14 Forsdyke, 2005, p. 143-145.

15 Forsdyke, 2005, passim. See also Carcopino, 1935, p. 28 for an argument that ostracism was a “humane” mechanism and that by introducing ostracism, Cleisthenes intended to regulate violent political competition. In a similar vein, de Ste Croix, 2005, p. 206 has considered that ostracism was intended to be used whenever there was a “deep division within the State on a matter of great importance” and thus to prevent stasis. Likewise, Missiou, 2011, p. 36, 95 has stated that ostracism reflected public good and functioned as a solution to factional struggles which threatened the stability of the polis. Cf. Forsdyke, 2005, p. 170, who stresses, however, that ostracism was, in her view, not intended to solve political issues but to intervene in the struggle between two leaders.

16 Hall, 1989, p. 94, 95.

17 Approximately 10,500 ostraka have been unearthed in the excavations at the Agora and Ceramicus in Athens. The first ostrakon was identified in 1853, and the excavations at Ceramicus and Agora had revealed 1,658 ostraka before 1966, when the “great discovery” at Ceramicus revealed 8,500 ostraka. The majority of the surviving ostraka contain only the name of the target, inscribed or painted on it. The ostraka bearing anything but the name of the target (such as a comment or a picture) form only a small minority of the preserved ostraka. For “portraits” on ostraka, see Brenne, 1992, passim.

18 I agree with Raaflaub, 2003, p. 321, 322 that the ostraka testify that a certain person has been voted for but not that he has been ostracized. Raaflaub further observes that since the Athenians were entitled to cast their votes for whomever they wished, there must have been an enormous number of stray votes against a considerable number of persons. Indeed, a large number of scattered votes has been revealed by the excavations at the Agora and Ceramicus: various ostraka exist which bear the name of an individual unmentioned by the ancient Greek sources, and who are thus unidentifiable. For the names on the ostraka and their numbers and distribution: Lang, 1990; Willemsen-Brenne, 1991; Brenne, 2002, p. 43-73; Thomsen, 1972, p. 71-80. Sickinger, 2017 includes a catalogue of ostraka excavated from the Agora in the late 1990s. The only familiar names inscribed on these ostraka are those of Themistocles, Aristides and Xanthippus; other names belong to unknown persons.

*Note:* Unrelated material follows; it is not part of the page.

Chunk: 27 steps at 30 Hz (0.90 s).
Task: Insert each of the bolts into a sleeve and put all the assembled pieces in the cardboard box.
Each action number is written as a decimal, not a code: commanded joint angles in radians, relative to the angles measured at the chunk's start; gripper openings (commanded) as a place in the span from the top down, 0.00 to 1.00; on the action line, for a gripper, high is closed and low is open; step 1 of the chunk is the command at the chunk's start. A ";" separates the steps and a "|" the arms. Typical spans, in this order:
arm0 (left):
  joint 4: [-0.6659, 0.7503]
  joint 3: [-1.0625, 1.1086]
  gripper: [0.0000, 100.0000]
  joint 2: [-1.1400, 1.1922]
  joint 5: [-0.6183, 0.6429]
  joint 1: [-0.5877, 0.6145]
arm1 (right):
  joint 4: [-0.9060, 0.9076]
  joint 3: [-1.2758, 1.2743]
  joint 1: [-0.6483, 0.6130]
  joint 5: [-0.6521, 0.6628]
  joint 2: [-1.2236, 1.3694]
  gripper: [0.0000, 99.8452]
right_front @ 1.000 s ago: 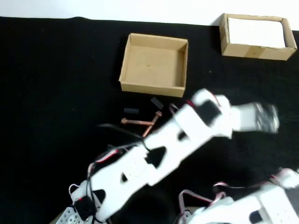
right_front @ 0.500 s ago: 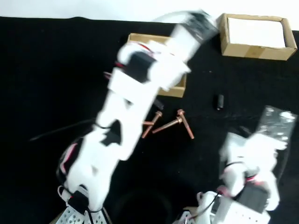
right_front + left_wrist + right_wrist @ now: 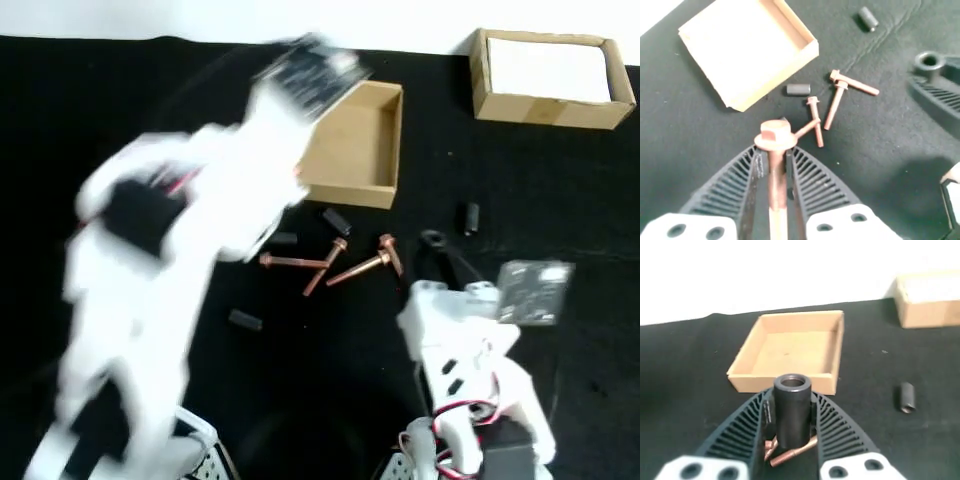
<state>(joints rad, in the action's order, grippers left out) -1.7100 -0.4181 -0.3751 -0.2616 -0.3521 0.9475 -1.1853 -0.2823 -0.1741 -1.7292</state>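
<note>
My left gripper (image 3: pixel 773 152) is shut on a copper bolt (image 3: pixel 774 136), head up, held above the mat near the cardboard box (image 3: pixel 747 50). Three more bolts (image 3: pixel 832 105) lie in a loose cluster beyond it, with a black sleeve (image 3: pixel 798 90) beside them. My right gripper (image 3: pixel 790 402) is shut on an upright black sleeve (image 3: pixel 792 407), its bore facing up, just in front of the box (image 3: pixel 790 347). From above, the right gripper (image 3: pixel 440 250) stands beside the bolts (image 3: pixel 358 268), and the left arm (image 3: pixel 190 220) is a blurred shape over the box's left part (image 3: pixel 365 150).
Loose sleeves lie on the black mat: one right of the bolts (image 3: pixel 470 217), one near the box (image 3: pixel 336 221), one at lower left (image 3: pixel 245 320). A second cardboard box with a white insert (image 3: pixel 545 75) stands at the back right.
The left arm has swung from the right side across the box to the left. The right arm has risen from the bottom corner and come forward to the bolts.
</note>
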 commanded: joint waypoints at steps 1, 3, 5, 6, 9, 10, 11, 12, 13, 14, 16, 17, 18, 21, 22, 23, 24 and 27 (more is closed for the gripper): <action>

19 And perhaps as manifestations of the prevailing “political culture”, to use Benjamin Gray’s term: see Gray, 2015, esp. p. 6-19. The notion of political culture refers to the political assumptions and ideas underlying political actions and interacting with them. Political actions, in turn, reinforce these ideas and assumptions.

20 For a different view, see Garland, 2014, p. 138-140, who separates ostracism from other forms of exile.

21 Arist. Pol. 1.2.1253a1-7; Hom. Il. 9.63-64. The same quotation is repeated in Ar. Pax 1096-1098. For a discussion, see Loddo, forthcoming.

22 […] ὁ ἄπολις διὰ φύσιν καὶ οὐ διὰ τύχην ἤτοι φαῦλός ἐστιν, ἢ κρείττων ἢ ἄνθρωπος: Arist. Pol. 1253a2-7. The brutish beast and the hero/god are opposed by Aristotle also in his Nicomachean Ethics 1145a15. See also Vernant-Vidal-Naquet, 1990, p. 135, 437 n. 122.

23 On the positive attitude of the Cynics on wandering, see Montiglio, 2005, p. 180-203. Stoic philosophers considered that exile was an indifferent rather than a negative experience: see Stephens’ essay in this volume.

24 Montiglio, 2005, p. 30, 33, 35. For a discussion on the stereotypes associated with the exile, see also Gray, 2015.

25 Plut. Arist. 7.5.

26 Mirhady, 1997, p. 18.

27 Canevaro, 2017, p. 57.

28 Dem. 23.45. For a discussion, see also Canevaro, 2017.

29 Manville, 1980, p. 221.

30 Youni, 2018; Youni, 2019; cf. Maffi, 1983. Emphasizing the connection between atimia and timê, Maffi argues that the verb atimazein meant “dishonour” and expressed the community’s negative judgment about a person. Hansen, 1976, p. 55 has argued that atimia was not identical with disenfranchisement, and van ’t Wout, 2011, p. 126 has argued for a continuity between the legal (disfranchisement) and the non-technical and non-legal (dishonour) usages of the word. Dmitriev, 2015 argues that there was no evolution from a moral to legal concept or from a severe to a mild punishment, and that the ways of using atimia in classical Athens were the result of the extra-legal nature of the punishment.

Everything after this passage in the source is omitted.